Schuberts „Schwanengesang“im Thronsaal
Die Konzertpianistin Natalia Ehwald begeistert mit einem wunderbaren Schlosskonzert
ELLWANGEN - Atemberaubend. Hingebungsvoll. Empfindsam. Zum zweiten Mal hat die Berliner Konzertpianistin Natalia Ehwald bei den Ellwanger Schlosskonzerten gastiert und das Publikum hingerissen und tief berührt.
Am Steinway-Flügel in die Musik versunken und gleichsam mit ihr verschmolzen, setzte die junge Musikerin nie sich selbst, sondern stets die Musik in Szene. Hochkonzentriert hat sich die virtuose Tastenzauberin um jeden einzelnen Ton, jede Schattierung, jede Phrasierung bemüht und die Zuhörer in ihren Bann gezogen. Mit unerhörter Innigkeit spielte sie Franz Schuberts letzte Sonate als Höhepunkt eines einzigartigen Konzerts, das in Erinnerung bleiben wird. Für optimierte Intonation des Steinway-Flügels sorgte auf Ehwalds Bitte in der Pause Klaus Striegel, Klavierbaumeister aus Aalen, der seit 20 Jahren bei den Klavierabenden der Schlosskonzerte zur Stelle ist.
Zu Beginn widmete sich Natalia Ehwald gleichermaßen emotional und durchgeistigt Bachs Partita BDur aus dem ersten Teil der „Clavierübung.“Trotz des Titels „Übung“ sind die sechs Partiten des Altmeisters alles andere als leicht zu spielen. Ehwald wurde dem hohen Anspruch des Werks souverän gerecht.

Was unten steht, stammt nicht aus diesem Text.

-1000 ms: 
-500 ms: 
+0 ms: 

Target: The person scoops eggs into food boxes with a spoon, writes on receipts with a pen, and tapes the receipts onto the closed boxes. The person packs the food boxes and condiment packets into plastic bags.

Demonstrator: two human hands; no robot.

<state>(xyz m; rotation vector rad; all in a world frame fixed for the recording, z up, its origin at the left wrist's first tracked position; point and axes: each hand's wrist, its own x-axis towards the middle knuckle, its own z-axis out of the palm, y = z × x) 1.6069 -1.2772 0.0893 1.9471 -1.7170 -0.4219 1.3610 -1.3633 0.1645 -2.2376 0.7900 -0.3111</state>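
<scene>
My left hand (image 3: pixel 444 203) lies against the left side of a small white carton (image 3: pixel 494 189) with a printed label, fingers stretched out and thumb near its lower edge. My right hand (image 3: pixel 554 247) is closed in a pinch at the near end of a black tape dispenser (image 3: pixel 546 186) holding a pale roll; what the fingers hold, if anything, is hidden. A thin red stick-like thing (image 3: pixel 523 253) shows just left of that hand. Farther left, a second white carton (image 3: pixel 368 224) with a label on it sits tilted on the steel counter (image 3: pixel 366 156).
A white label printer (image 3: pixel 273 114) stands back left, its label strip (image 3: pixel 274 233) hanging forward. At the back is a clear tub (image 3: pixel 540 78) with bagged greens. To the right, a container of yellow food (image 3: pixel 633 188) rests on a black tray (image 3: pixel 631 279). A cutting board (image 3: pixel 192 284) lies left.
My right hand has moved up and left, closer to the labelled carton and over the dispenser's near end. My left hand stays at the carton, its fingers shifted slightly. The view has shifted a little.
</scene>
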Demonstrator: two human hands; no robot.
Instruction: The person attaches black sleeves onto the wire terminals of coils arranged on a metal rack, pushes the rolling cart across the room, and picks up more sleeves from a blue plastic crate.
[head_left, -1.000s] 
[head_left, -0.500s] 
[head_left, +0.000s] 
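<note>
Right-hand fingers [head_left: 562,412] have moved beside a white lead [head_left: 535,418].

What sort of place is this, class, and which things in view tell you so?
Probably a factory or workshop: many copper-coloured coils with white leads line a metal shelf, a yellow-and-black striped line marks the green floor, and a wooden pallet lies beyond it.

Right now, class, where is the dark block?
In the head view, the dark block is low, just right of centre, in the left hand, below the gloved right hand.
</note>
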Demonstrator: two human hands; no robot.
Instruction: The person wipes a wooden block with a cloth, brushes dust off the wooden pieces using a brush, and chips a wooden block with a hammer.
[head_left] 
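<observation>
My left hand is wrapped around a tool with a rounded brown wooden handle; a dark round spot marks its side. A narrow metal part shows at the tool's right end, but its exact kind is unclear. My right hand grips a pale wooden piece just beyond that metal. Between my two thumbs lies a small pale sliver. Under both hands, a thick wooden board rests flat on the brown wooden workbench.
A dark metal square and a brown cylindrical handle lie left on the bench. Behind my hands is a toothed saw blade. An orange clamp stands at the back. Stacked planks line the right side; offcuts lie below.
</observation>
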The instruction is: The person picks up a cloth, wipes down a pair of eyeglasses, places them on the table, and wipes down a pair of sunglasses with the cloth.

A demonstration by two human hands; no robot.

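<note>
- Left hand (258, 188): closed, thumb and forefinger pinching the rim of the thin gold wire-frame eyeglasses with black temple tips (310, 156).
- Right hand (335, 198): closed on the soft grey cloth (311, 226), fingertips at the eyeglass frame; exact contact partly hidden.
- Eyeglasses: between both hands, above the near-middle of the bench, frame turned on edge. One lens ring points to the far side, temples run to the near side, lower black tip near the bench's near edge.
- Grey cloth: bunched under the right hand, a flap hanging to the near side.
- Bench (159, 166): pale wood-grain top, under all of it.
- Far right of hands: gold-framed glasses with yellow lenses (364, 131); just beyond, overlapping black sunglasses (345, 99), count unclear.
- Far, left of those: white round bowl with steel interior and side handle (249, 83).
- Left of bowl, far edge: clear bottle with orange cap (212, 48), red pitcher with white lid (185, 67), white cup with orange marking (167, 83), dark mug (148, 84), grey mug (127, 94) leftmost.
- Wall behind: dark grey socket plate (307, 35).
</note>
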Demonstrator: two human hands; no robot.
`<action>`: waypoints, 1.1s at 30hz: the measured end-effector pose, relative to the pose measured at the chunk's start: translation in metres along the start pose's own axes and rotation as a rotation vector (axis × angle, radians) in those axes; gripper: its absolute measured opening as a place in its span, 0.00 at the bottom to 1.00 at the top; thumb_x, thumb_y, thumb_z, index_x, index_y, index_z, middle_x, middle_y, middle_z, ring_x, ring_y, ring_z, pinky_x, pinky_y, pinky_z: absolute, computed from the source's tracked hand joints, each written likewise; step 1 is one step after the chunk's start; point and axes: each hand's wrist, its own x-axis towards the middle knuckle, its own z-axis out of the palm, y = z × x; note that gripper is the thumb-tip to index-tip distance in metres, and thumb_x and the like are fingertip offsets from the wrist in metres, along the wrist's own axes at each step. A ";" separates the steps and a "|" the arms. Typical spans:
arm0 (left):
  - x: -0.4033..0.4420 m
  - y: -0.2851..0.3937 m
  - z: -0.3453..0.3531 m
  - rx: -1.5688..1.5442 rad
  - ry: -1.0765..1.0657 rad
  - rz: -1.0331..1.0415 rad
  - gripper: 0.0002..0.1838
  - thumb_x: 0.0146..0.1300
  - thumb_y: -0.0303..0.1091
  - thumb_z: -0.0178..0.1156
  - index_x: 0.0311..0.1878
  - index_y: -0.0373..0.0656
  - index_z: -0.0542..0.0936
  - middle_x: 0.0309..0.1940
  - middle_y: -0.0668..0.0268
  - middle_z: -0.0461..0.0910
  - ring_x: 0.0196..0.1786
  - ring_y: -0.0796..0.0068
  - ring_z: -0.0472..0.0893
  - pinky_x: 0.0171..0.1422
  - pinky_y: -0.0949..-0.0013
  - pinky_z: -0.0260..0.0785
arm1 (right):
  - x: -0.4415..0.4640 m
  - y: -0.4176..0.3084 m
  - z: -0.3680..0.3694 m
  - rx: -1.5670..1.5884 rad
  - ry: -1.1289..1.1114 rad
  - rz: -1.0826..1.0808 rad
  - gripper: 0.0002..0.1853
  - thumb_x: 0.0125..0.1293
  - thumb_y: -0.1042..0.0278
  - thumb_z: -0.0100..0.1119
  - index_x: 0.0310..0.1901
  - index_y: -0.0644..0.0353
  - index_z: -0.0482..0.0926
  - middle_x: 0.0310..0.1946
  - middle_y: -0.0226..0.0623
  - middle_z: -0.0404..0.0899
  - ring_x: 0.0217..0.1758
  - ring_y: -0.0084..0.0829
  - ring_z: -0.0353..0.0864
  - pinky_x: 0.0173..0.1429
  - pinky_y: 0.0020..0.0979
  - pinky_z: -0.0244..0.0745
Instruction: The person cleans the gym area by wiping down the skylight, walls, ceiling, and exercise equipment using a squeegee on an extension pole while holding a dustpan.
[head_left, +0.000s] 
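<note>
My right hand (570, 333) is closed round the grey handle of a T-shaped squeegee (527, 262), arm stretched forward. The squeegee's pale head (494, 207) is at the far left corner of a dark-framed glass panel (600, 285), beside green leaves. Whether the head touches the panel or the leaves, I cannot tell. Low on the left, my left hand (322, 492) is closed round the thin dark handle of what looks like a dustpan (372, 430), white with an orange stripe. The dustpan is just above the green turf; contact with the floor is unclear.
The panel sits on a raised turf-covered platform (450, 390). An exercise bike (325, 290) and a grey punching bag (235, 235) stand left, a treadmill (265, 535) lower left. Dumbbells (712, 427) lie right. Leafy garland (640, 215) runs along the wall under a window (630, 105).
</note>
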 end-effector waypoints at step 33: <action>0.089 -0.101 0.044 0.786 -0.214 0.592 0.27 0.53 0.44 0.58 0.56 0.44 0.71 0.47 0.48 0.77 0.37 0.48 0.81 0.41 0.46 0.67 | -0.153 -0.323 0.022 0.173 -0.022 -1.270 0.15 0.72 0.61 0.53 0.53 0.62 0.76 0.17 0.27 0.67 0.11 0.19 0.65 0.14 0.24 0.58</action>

Die Klaviersonate E-Dur von 1820 ist die drittletzte der Klaviersonaten von Ludwig van Beethoven. Mit ihrem technisch ebenso ausgereiften wie beseelten Spiel gelang der Poetin unter den deutschen zeitgenössischen Pianisten eine faszinierende Interpretation dieses vielschichtigen und an Melodien reichen Spätwerks des Komponisten, der zum Zeitpunkt der Entstehung längst ertaubt war und dennoch mit der in sich ruhenden, zurückgenommenen Sonate gänzlich neue Wege beschritt.
Die B-Dur-Sonate, die Franz Schubert zwei Monate vor seinem Tod im November 1828 vollendete, ist ein lyrisches Meisterwerk von beinahe schwindelerregenden Ausmaßen und abgründiger Tiefe. Seine letzten drei Sonaten gelten als Vermächtnis des Frühvollendeten mit dem Nimbus des „Schwanengesangs.“Subtil entwickelte Natalia Ehwald die ergreifende Schönheit und Klangfülle einer Musik, die durchzogen ist von Wehmut und Abschiedsschmerz, aber auch von stiller, ab und an euphorischer Freude. Der sogenannte „Schicksalstriller“im achten Takt der Sonate wird vielfach interpretiert als vorgezogene Botschaft aus dem Jenseits und mutet gespenstisch an. Schöner und erfüllender als Natalia Ehwald kann man Schubert, dem neben Robert Schumann die besondere Liebe der Pianistin gilt, nicht spielen. Sie offenbarte ihr einzigartiges Gespür, ihre Feinfühligkeit für eine Klangwelt voller Schmerz und Schönheit. Ergriffen lauschten die Zuhörer und pflichteten der Künstlerin bei, die nach dem letzten Ton, dem letzten Seufzer um Verständnis für den Verzicht auf eine Zugabe bat.
Hans-Ulrich Engel, künstlerischer Leiter der Ellwanger Schlosskonzerte, brachte es mit seinem Dank für diesen kammermusikalischen Hochgenuss auf den Punkt: „Wunderbar.“Dem ist nichts hinzuzufügen.